Laurie-Rae Chamberlain (born 1950), whose name is sometimes styled as Laurie Rae Chamberlain, is a color Xerox artist and graphic designer from Great Britain best known for his work on music album, magazine, and book covers. He was active in the British art and fashion world during the mid-1970s and 1980s before falling out of public life.

Chamberlain is a graduate of the Royal College of Art. An early adopter of the color Xerox art form, he exhibited at the Institute of Contemporary Arts in the late 1970s and the Biennial of European Graphic Arts in the early 1980s. He even served as an informal ambassador for color xerography, doing a live demonstration for the BBC in 1982 and publishing a book called Zen and the Art of Color Xerography the same year.

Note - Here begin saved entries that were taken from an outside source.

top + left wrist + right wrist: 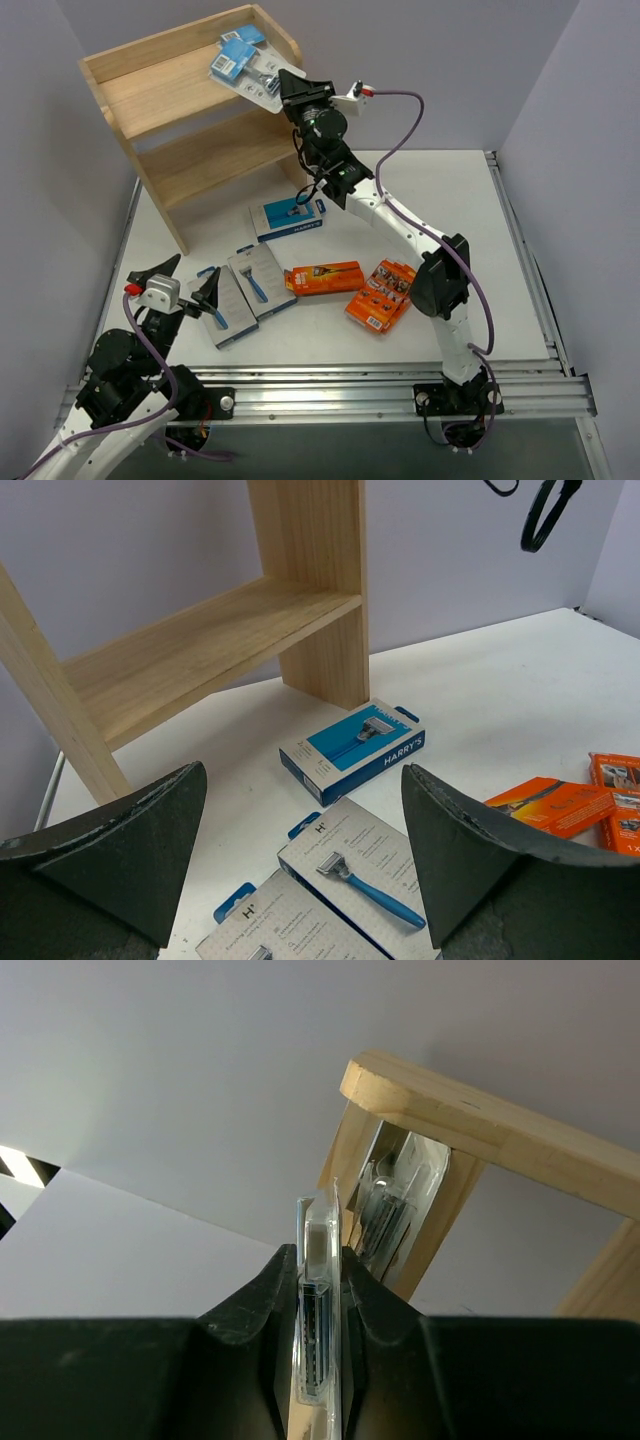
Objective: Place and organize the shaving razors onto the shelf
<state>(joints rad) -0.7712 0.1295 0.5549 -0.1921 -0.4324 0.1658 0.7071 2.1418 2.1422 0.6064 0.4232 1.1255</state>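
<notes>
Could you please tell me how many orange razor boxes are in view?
2: the long orange box lies mid-table; the wider orange box sits just right of it. None appears hidden.

Pale lilac walls (450, 60) on three sides. White table (480, 230), aluminium rails (350, 395) along its near edge, soft even light.

A robotics lab: grey partition walls (40, 120) are enclosing a white bench (480, 220) edged with aluminium rails (330, 395).

pale wood shelf (190, 160), orange boxes (325, 277), blue-topped blister pack (240, 66)
</notes>
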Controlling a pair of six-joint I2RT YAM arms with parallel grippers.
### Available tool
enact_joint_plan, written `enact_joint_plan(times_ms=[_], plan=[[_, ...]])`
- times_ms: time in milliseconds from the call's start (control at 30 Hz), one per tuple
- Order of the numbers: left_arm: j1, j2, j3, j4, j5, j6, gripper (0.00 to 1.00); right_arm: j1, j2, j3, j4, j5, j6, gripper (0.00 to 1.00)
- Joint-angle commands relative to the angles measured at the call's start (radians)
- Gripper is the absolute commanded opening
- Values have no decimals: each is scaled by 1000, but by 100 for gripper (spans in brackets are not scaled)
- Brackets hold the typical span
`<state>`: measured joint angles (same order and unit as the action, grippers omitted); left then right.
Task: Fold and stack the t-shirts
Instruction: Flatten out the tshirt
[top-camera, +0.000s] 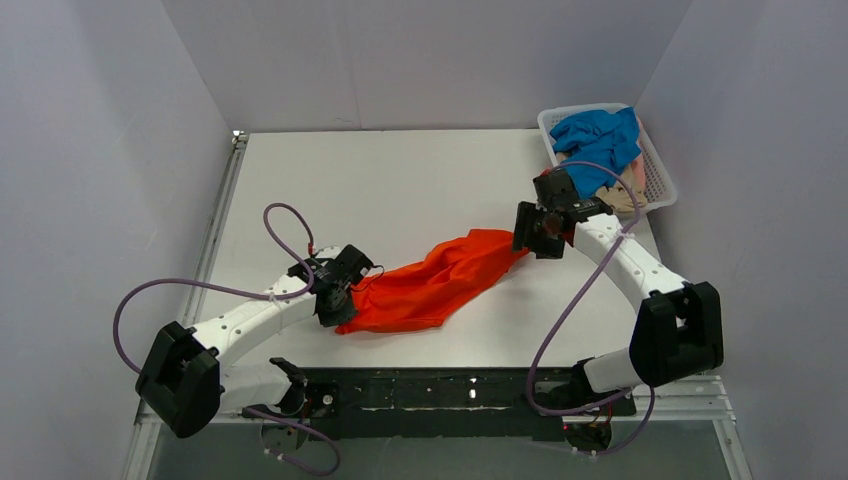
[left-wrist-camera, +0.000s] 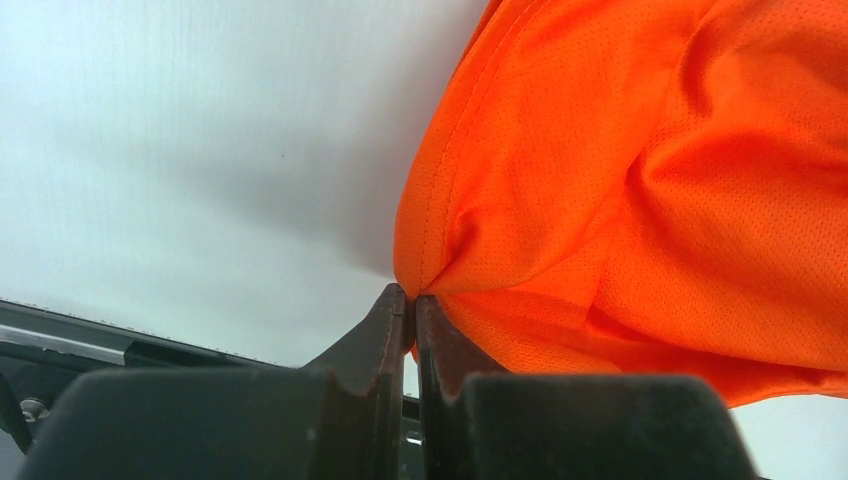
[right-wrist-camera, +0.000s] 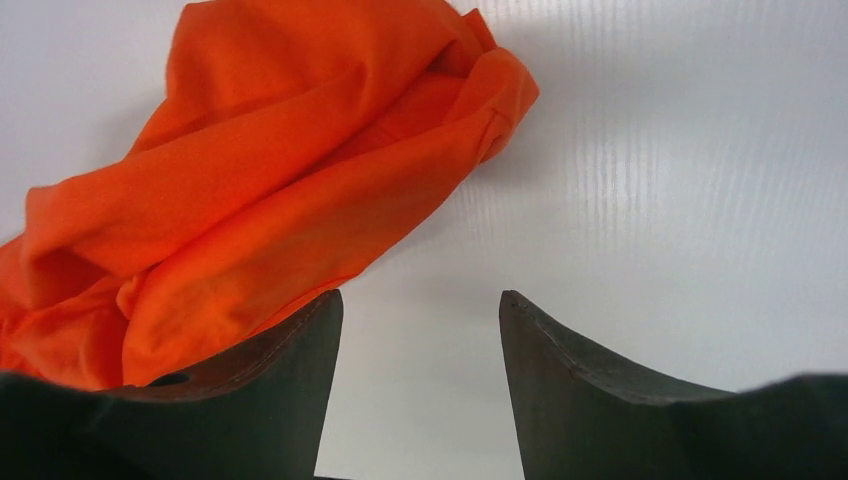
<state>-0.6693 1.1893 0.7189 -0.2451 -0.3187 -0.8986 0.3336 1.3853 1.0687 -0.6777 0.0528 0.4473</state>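
Cloth is pinched at the near end: the left gripper (left-wrist-camera: 410, 300) has its jaws pressed together on a seamed edge of the orange-red t-shirt (top-camera: 440, 280), low over the white table (top-camera: 400, 180) and close to the arm bases. From that pinch the shirt runs out as a bunched rope, its long axis slanting from near-left to far-right. At the far end sits the right gripper (right-wrist-camera: 420, 330), jaws wide apart with nothing between them. In its wrist view the cloth lies ahead and off beside one finger, not in the gap. So the right arm is nearer the free end, and a grab there looks to need a sideways shift toward the cloth. Collar, sleeves and corners are lost in the folds. Farthest back, in the right corner, the white mesh basket (top-camera: 660, 185) holds a blue t-shirt (top-camera: 600, 140) over a beige-pink t-shirt (top-camera: 625, 198), which is mostly hidden.
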Motion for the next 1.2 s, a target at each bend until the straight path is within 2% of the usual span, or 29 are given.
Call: enact_joint_plan(times_ms=[0, 133, 267, 500, 533, 567, 600, 633, 700, 733, 900, 1067, 1167], plan=[[7, -3, -17, -134, -34, 10, 0, -4, 53, 46, 47, 59, 82, 66], [8, -3, -22, -121, -15, 1, 0, -5, 97, 47, 134, 111, 164, 66], [9, 3, -5, -135, -11, -3, 0, -10, 147, 52, 209, 81, 208, 66], [9, 3, -9, -125, 6, -8, 0, -18, 258, 69, 231, 104, 246, 65], [8, 6, -9, -125, 6, -9, 0, -19, 274, 67, 246, 99, 242, 63], [9, 9, -8, -126, 6, -8, 0, -19, 291, 75, 250, 89, 236, 57], [9, 10, -6, -129, 4, -10, 0, -22, 305, 89, 240, 75, 227, 46], [10, 11, -2, -132, 3, -10, 0, -22, 314, 110, 220, 50, 213, 27], [10, 5, 15, -149, -2, -4, 0, -22, 301, 129, 190, 44, 206, 4], [11, 0, 28, -158, -6, 4, 0, -22, 279, 130, 178, 50, 200, 1], [20, -62, 159, -197, -58, 69, 0, -21, 125, 230, -30, 93, 164, 1], [65, -87, 439, -212, -69, 170, 0, -21, 28, 434, -238, 115, 99, 1], [69, -108, 587, -236, -85, 237, 0, -22, -49, 535, -291, 105, 64, 1]])
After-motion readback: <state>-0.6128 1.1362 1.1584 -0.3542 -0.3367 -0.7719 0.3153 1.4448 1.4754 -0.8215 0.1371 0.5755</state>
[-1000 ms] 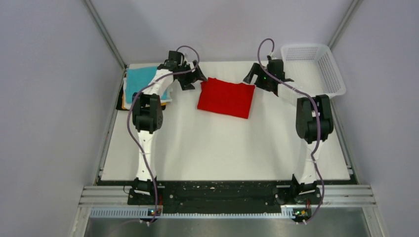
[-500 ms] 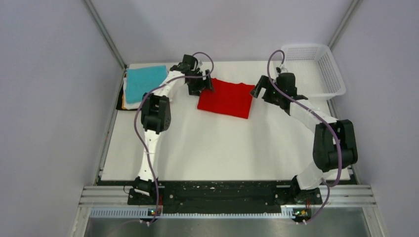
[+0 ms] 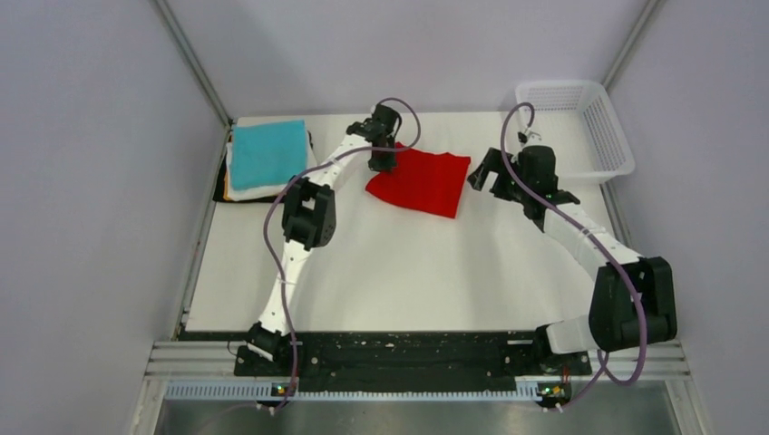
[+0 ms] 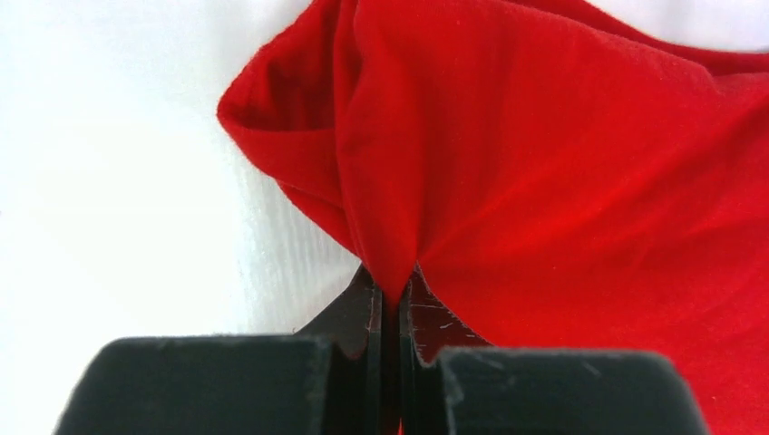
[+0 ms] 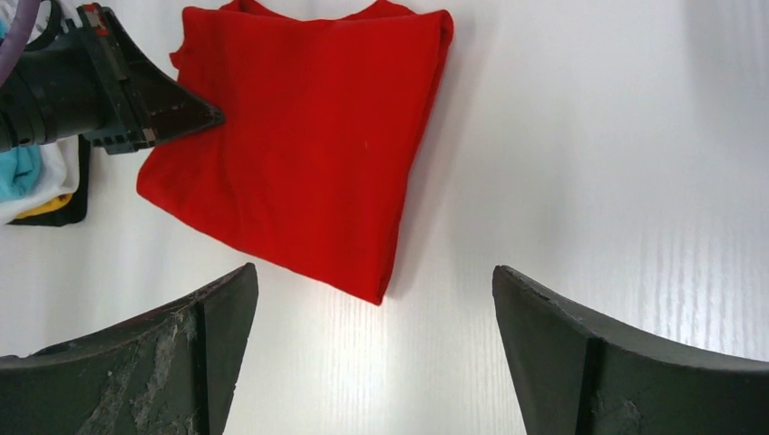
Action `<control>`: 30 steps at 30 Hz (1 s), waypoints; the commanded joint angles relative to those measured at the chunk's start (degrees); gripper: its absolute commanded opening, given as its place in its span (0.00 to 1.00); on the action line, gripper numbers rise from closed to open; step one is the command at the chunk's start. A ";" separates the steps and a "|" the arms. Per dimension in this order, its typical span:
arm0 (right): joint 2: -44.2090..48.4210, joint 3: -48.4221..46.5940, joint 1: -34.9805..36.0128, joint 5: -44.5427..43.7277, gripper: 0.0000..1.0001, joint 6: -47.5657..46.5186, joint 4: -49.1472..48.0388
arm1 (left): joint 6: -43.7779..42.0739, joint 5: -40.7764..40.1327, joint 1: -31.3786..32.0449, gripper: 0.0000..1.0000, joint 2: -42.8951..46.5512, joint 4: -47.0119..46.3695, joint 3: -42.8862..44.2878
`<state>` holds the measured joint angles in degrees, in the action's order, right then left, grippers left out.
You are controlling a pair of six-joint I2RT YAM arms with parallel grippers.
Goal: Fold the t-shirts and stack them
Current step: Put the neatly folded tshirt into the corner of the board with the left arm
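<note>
Two states: left gripper (image 4: 392, 288) clamps red tee (image 4: 562, 181), right gripper (image 5: 374, 269) gapes.

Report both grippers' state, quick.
Left gripper: shut, pinching a fold of the red t-shirt.
Right gripper: open, holding nothing.

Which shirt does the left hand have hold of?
The red t-shirt, lying alone mid-table: the left hand is shut on its corner. The teal one lies far left, ungripped.
</note>
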<state>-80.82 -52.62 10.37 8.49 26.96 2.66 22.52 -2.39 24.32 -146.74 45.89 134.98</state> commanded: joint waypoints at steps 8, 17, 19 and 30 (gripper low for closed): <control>11.37 5.54 0.41 -6.82 0.99 -5.16 0.59 | -14.51 -18.41 -3.92 0.00 17.78 -5.42 -12.48; 14.43 6.91 0.36 -11.48 0.99 -6.74 0.88 | -24.98 -26.58 -7.41 0.00 25.33 -6.47 -13.57; 13.91 6.92 0.41 -11.40 0.99 -6.89 0.89 | -26.45 -26.10 -7.57 0.00 27.02 -6.39 -13.56; 12.54 6.80 0.42 -11.92 0.99 -6.99 1.13 | -30.15 -25.82 -9.75 0.00 33.16 -5.60 -8.73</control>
<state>-68.16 -45.74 10.37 -1.98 20.97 4.38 -5.80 -27.88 15.86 -119.20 42.06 122.39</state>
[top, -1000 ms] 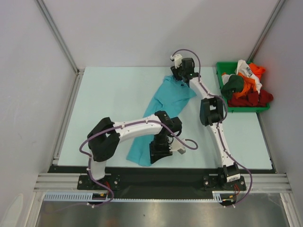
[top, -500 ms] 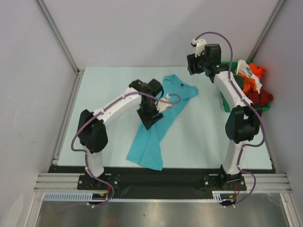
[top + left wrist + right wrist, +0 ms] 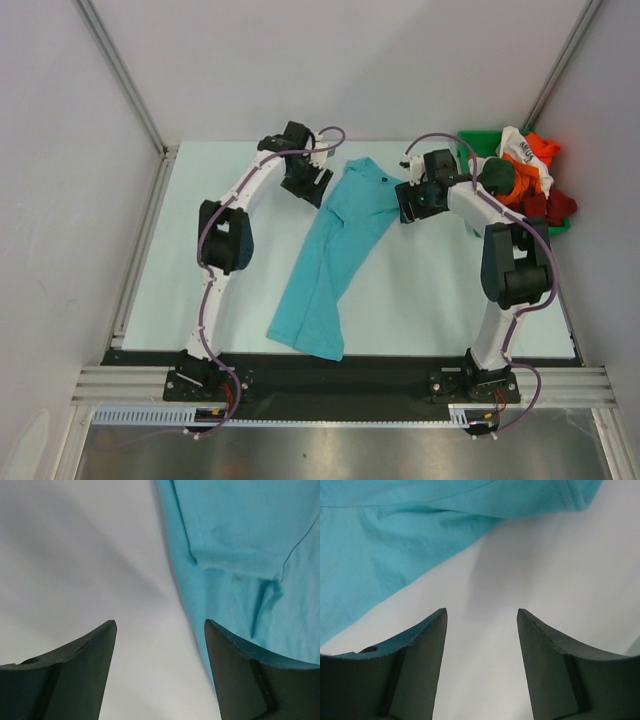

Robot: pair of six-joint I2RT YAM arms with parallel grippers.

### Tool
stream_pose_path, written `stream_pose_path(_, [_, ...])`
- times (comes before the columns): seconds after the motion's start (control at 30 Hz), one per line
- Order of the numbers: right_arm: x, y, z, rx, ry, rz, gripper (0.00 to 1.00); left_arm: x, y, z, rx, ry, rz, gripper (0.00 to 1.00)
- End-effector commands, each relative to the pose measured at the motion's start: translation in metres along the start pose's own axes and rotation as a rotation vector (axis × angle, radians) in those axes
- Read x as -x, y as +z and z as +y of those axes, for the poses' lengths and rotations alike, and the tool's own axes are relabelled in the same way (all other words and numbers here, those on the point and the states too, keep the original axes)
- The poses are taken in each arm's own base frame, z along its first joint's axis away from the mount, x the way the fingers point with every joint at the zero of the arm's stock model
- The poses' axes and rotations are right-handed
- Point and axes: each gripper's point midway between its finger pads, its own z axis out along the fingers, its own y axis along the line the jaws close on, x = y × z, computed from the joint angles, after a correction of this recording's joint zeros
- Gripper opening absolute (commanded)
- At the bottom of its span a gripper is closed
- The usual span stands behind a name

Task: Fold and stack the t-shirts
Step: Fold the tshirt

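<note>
The turquoise t-shirt (image 3: 335, 262) lies flat on the pale table (image 3: 220, 290) as a long narrow band. It runs on a slant from its hem at the near end, towards the arm bases, up to its collar at the far end, where a small dark tag shows inside the neck. The left gripper (image 3: 305, 185) hangs just off the shirt's far left edge, beside the shoulder. Its jaws stand wide apart with nothing between them. In the left wrist view the gap frames bare table, and the shirt's edge with a folded sleeve hem lies just to the right of it, partly behind the right-hand jaw. The right gripper (image 3: 412, 205) sits at the shirt's far right side, close by the tip of the sleeve that sticks out there. Its jaws are also spread wide and hold nothing. The right wrist view shows bare table in the gap, with turquoise cloth above and to the left of it. Whether either gripper touches the cloth cannot be told. Well to the right of the turquoise shirt, the other t-shirts (image 3: 528, 180), orange, white, red and dark green, are heaped together in a green bin (image 3: 464, 148), spilling over its rim.
</note>
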Motion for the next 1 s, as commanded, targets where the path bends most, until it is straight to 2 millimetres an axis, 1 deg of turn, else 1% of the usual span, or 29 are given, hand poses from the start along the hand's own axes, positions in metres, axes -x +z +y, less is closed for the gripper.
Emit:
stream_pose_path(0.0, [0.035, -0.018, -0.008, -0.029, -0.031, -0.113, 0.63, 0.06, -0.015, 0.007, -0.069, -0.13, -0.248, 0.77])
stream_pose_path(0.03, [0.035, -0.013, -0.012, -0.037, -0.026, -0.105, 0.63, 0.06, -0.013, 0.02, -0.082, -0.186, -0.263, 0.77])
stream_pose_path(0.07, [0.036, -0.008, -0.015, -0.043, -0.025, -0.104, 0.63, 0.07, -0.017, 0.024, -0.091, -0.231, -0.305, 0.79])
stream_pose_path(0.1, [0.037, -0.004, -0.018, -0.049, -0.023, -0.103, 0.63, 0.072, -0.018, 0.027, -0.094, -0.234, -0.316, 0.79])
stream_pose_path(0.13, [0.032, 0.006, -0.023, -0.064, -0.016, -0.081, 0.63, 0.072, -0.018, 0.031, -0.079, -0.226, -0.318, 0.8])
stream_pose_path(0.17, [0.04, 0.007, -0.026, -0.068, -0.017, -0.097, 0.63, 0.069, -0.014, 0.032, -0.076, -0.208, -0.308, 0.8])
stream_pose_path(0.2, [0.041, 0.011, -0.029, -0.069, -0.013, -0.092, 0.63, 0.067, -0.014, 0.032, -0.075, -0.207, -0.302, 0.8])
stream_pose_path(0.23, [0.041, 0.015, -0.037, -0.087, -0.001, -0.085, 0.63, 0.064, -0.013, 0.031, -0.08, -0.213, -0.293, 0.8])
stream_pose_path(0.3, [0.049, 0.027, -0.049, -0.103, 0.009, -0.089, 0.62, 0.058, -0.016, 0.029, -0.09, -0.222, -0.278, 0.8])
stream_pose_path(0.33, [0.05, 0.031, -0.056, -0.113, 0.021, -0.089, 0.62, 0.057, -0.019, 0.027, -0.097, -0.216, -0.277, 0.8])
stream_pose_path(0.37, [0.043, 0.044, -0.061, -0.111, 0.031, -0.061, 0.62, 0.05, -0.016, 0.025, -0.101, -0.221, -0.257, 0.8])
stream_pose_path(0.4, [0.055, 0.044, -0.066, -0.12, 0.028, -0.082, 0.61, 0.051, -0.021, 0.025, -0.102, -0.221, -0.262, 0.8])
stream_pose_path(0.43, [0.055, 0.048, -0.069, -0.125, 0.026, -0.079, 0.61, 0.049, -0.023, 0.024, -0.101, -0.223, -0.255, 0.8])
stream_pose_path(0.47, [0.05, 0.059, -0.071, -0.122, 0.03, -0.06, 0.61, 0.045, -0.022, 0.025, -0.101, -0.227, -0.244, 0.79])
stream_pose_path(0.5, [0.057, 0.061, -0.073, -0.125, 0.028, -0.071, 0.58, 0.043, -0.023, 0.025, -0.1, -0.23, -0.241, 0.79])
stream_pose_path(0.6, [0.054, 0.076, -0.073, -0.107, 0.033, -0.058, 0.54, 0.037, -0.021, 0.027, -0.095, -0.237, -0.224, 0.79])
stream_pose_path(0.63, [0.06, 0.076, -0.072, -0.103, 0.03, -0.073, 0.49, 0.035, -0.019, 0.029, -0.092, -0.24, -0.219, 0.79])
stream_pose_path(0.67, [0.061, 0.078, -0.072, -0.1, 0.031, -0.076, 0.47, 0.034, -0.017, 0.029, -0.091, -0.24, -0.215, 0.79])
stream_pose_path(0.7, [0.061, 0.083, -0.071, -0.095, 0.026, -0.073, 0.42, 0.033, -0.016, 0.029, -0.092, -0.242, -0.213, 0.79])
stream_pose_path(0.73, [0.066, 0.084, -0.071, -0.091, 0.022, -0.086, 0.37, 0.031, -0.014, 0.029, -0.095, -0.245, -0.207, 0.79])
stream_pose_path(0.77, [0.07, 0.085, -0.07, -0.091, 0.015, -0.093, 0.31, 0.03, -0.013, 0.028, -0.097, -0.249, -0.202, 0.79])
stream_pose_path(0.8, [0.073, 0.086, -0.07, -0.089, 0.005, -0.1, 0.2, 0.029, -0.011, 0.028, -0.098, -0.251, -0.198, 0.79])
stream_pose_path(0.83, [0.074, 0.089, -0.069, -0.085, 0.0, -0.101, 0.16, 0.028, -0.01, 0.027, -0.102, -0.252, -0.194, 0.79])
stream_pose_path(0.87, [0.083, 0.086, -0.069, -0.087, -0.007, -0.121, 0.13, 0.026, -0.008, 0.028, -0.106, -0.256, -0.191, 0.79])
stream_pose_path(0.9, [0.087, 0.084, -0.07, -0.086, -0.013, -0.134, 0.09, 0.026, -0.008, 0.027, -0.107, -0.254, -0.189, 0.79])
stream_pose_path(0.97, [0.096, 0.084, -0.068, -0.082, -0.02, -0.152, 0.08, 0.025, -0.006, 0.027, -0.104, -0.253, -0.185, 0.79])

More recently, his work was included in a retrospective exhibition on xerography at Firstsite in 2013, as well as part of a group show on 20th-century British performance, music and graphic design in 2019. Prints by Chamberlain are in the collections of the National Gallery of Australia, the British Museum, and the Victoria and Albert Museum. His artwork also appears on the covers of a 1979 eponymous album by the Flying Lizards and a 1981 album by This Heat, and in the video of the song Zerox, by Adam and the Ants, stills of which appeared on the sleeve for the single Cartrouble.

Chamberlain also filmed early gigs and rehearsals by the Ants in 1977–1978 on silent 8mm film which were later edited into a short film which circulated among Ant's fans from the 1980s onwards under the title Jackson Pollack.

In addition to his Xerox art work, Chamberlain competed in the Alternative Miss World contest in 1975 and served as a gossip columnist and fashion editor of the International Times in 1977.